The meeting is set for 5:30-7:30 p.m. at the Refugio County Community Center, 305 Swift Street in Refugio, according to Allen Berthold, an institute project manager.

The institute is part of Texas AgriLife Research, the Texas AgriLife Extension Service and the Texas A&M University College of Agriculture and Life Sciences.

The meeting will include a general overview of water quality and bacteria in Copano Bay and its watershed, Berthold said.
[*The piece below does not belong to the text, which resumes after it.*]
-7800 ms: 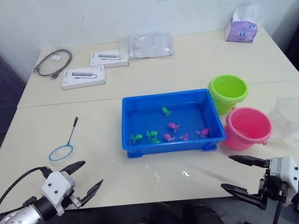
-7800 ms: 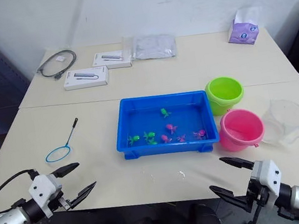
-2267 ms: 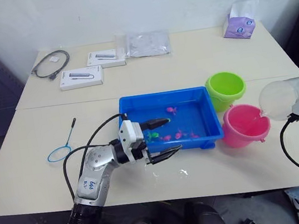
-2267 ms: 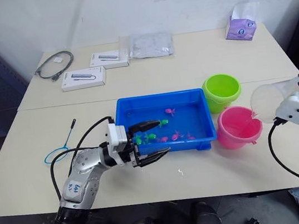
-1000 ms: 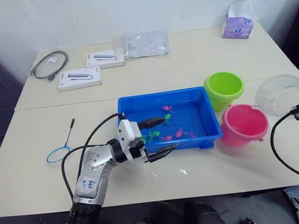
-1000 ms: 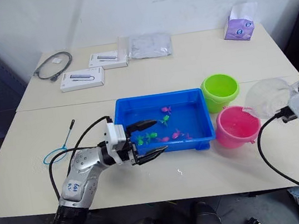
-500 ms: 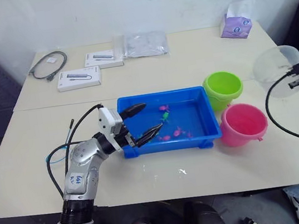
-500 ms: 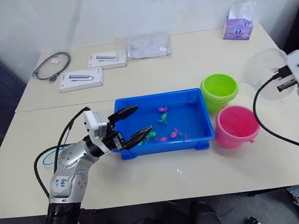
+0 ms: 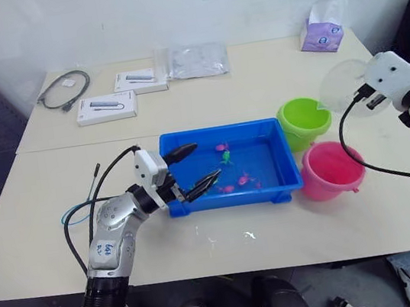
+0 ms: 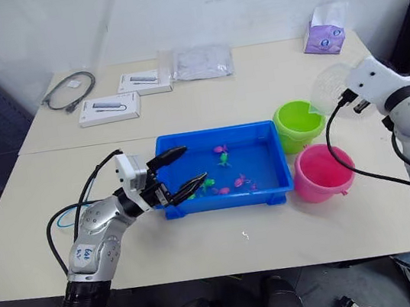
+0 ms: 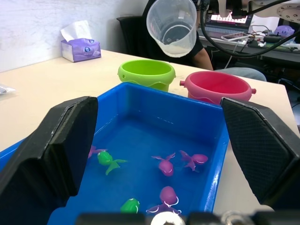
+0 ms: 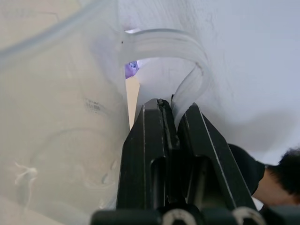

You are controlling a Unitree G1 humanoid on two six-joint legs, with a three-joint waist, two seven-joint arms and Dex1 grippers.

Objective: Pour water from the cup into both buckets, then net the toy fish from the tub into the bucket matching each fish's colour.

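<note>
My right gripper [image 12: 164, 105] is shut on the handle of the clear cup [image 9: 343, 86], which hangs tilted, spout down, just above the far right of the lime green bucket [image 9: 305, 119]. The pink bucket [image 9: 335, 169] stands just in front of the green one. My left gripper [image 9: 192, 169] is open at the left end of the blue tub [image 9: 224, 129], with nothing between its fingers. Several green and pink toy fish [image 11: 165, 166] lie in the tub's water. The net [image 9: 95, 179] lies on the table left of the tub, its hoop partly hidden behind my left arm.
At the back of the table lie a purple tissue box [image 9: 320, 28], two white boxes [image 9: 105, 107], a clear plastic bag [image 9: 191, 61] and a coiled grey cable [image 9: 64, 88]. Water drops [image 9: 248, 234] sit in front of the tub. A person [image 11: 206, 56] sits beyond the table.
My right arm has lifted the cup from beside the pink bucket and swung it left and away, over the green bucket. My left gripper moved from the tub's front edge to its left end.
</note>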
The Copano Bay watershed includes portions of Bee, Goliad, San Patricio, Refugio and Aransas counties.

“According to the Texas Commission on Environmental Quality’s Draft 2010 Texas Water Quality Inventory, Copano Bay is not suitable for harvesting oysters because of elevated bacteria concentrations from various sources,” Berthold said. “In addition, bacteria also impair the tidal segments of the Mission and Aransas rivers.”

This is not the first time the watershed has been under scrutiny, he said.

“The commission initiated the Copano Bay total maximum daily load (TMDL) project to determine the sources of these bacteria and the measures necessary to reduce the bacteria levels in the rivers and bay,” he said. “However, for various reasons we’ll be discussing, activities were put on hold.”

Berthold said he would give an overview at the meeting of previous efforts to address those water quality issues.

Kevin Wagner, the Texas Water Resources Institute’s associate director, will discuss available alternatives to address these impairments, including re-starting the total maximum daily load process or beginning a watershed protection planning process.

“Developing stakeholder-driven plans to restore water quality is a great approach for addressing water quality impairments,” he said. “Not only do stakeholders know what key sources of water quality impairments are, they also have excellent ideas about how to correct impairments.”

Participants will have the opportunity to discuss the next steps for restoring the Copano Bay watershed, Wagner said.

This project is funded by the Texas Commission on Environmental Quality.